Senin, 31 Desember 2012

Perempuan Sekat Hidup




Pagi pelan beringsut. Sinarnya merangkak di sekat sebuah bilik. Pelan ... tak sepelan hasrat perempuan empat puluhan tahun itu untuk meninggalkan tangis hatinya. Dengan segenggam harap di telapak tangan. Sekenanya dia rapikan tubuhnya. Sesaat dia hembuskan nafasnya untuk memuntahkan rasa salah di sudut hatinya. Sebelum sekat-sekat itu menyaksikan bayang tubuh lemahnya meninggalkan ruang itu. Meninggalkan seorang laki-laki yang menjadi bagian cerita salah satu malamnya. Laki-laki yang masih terlena. Bergulat mengembalikan tenaga yang dia pakai untuk mengabulkan hasratnya ...

“Terima kasih ya Mas ...” katamu pelan kepadaku. Aku tersenyum. Mataku enggan beralih dari dua bocah itu. Tertawa lepas. Tawa yang menari di sela-sela percik air. Butir-butir air yang melayang ke udara terantuk telapak-telapak mungil itu. “Ayo Le ... sudah mandinya, masuk angin nanti. Pakai baju terus nanti jalan-jalan liat kembang api ya Nak ...” Mata kedua bocah itu begitu berbinar.

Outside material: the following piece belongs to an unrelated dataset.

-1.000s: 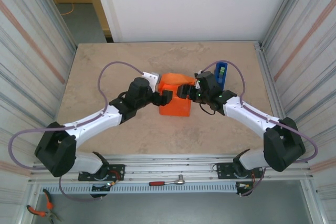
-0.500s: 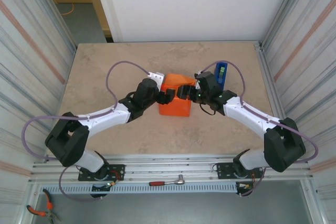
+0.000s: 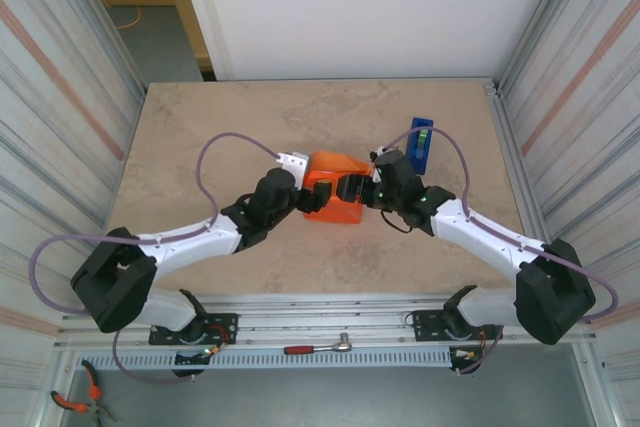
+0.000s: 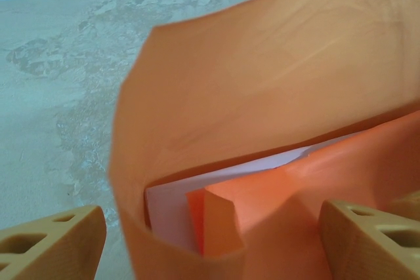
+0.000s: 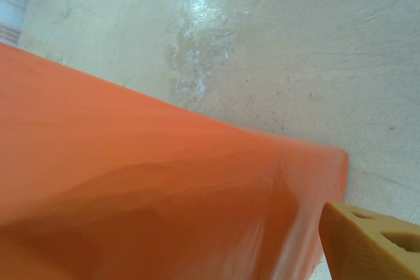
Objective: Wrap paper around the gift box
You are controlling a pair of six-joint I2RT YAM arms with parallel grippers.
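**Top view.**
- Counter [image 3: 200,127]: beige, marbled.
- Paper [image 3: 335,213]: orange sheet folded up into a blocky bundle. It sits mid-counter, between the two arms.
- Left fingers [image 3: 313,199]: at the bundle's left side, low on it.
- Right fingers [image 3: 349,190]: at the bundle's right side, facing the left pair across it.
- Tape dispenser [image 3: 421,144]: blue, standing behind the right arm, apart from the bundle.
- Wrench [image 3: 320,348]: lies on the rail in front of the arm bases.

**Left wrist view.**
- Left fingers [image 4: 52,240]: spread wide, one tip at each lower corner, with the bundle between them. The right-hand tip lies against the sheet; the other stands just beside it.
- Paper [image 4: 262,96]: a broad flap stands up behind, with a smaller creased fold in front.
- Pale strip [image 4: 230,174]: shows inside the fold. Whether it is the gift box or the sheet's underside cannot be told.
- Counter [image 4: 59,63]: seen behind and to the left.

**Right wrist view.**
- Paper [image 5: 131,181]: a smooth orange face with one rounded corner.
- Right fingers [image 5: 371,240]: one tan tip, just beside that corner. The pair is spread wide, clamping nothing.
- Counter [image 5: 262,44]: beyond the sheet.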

Menyorotkan rasa hati mereka. “Horeeee nanti liat kembang api ... kembang api!” Aku ambil nafasku, aku hentakkan kuat-kuat. Terbayar sudah ketidakmampuanku membuang tangis kedua bocah itu semalaman. Kedua bocah yang tidak sempat tuntaskan mimpinya. Menyayatkan rintihan di atas bantal. Tangis kehilangan kehangatan di pekat dingin malam. Di antara deras hujan. Menanti sang ibu kembali. Kembali dari mempertaruhkan jiwanya untuk kedua buah nafasnya.

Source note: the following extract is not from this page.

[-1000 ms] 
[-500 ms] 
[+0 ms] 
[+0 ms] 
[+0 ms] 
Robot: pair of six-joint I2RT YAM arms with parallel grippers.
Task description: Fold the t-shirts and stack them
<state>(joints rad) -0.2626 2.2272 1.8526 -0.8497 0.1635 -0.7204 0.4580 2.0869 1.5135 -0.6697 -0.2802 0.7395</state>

“Maafkan aku ya Mas, selalu rmerepotkanmu ...” Dan selalu saja aku hanya tersenyum. Senyum getir menertawakan kebodohanku. Ketidakmengertianku terhadap sketsa hidup yang ada di hadapanku. Aku hanya bisa memelihara rasa ini di salah satu ruang batinku. Selalu terhenti pada sebuah keinginan. Dan aku selalu datang terlambat. Datang di saat tangis-tangis itu telah pecah. “Pak, nanti ikut liat kembang api ya ...” suara anak ragilku membuyarkan anyaman di kepalaku.

“Mas, aku titip anak-anakku sebentar ya ...” Aku hanya ternganga. Seperti biasa, sorot mataku tak pernah mampu hentikan langkahmu. “Hanya sebentar kok Mas, aku sudah janji sama anak-anak ...” gema suaramu hilang ditelan deru motor yang membawa tubuhmu. Terbawa serta sepotong harapan kedua anakmu.

Malam begitu cepat merayap. Membelit sebuah penantian. Secepat kilat aku datangi kedua bocah itu. Kali inipun aku terlambat! Kedua bocah itu telah melukiskan kesendiriannya di atas bantal itu. Aku dekap erat. Aku tampar kedua pipiku untuk mengusir kelemahanku. “Kita lihat kembang api ... Kita bersama melihat kembang api itu ...”

Aku sendiri ... ketiga anakku sendiri ... kedua bocah amanah itu sendiri .... Artinya kini tidak ada yang sendiri. Aku tersenyum, semakin lebar ... hingga membahanakan tawaku. Bersanding dengan tawa kelima anak manusia itu! “Tetetet ... teeeeet ...  teeeeet .... selamat tahun baru kelima anakku!” Tawa kami pecah. Berhamburan ke udara. Berkumpul dengan tawa-tawa lain. Tawa pijakan untuk tetap menjaga keinginan baik. Keinginan baik untuk menyongsong pintu hari baru. Langit yang biasanya muram. Ikut terkekeh-kekeh. Geli digelitik si kembang api.